Carmen lo miró sorprendida. Él casi nunca criticaba, siempre justificaba. Pero esta vez…
—No te enfades por mis palabras —se disculpó—. Es que no lo entiendo. Una madre solo hay una. ¿Cómo pueden apartarse de ella?
—Es que nosotros, Miguel, somos de otra época. La familia era lo primero.
Ahora, en esa misma habitación, Carmen volvía al tema del testamento. Miguel seguía torciendo la gorra, sin saber qué decir.
—Mira —continuó ella—. Ya lo he pensado. A Jaime no le hace falta el piso. Lo vendería, gastaría el dinero, y adiós. Tú, en cambio, vivirías aquí, regarías mis flores, quizá ayudarías a alguien más. Eres así, no puedes evitar socorrer.

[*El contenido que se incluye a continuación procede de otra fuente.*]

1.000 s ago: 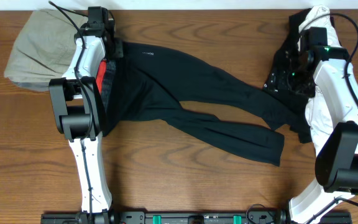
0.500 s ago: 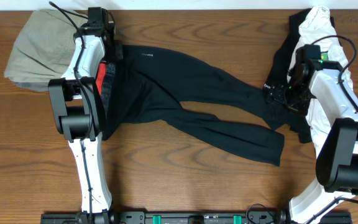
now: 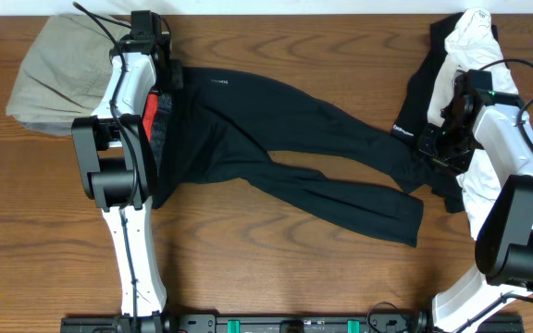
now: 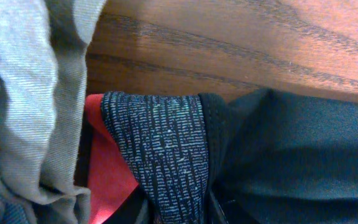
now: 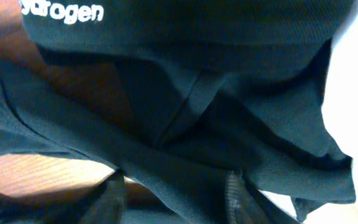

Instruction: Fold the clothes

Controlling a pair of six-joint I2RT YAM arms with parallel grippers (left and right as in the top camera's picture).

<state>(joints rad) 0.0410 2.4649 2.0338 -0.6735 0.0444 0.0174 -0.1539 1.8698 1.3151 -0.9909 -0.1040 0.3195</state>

—Doña Carmen —suspiró él—. Sé que lo dice de corazón… pero ¿y las apariencias? Dirán que vine por interés.
—¿Y viniste por interés?
—¡Por Dios! ¡Jamás! Es que… es que me sentía solo. Con usted se está en casa.
—Y yo contigo también.Y así, entre el aroma del bizcocho recién horneado y el repiqueteo de la lluvia en el cristal, los dos comprendieron que la familia, a veces, no es la que teje la sangre, sino la que teje el corazón.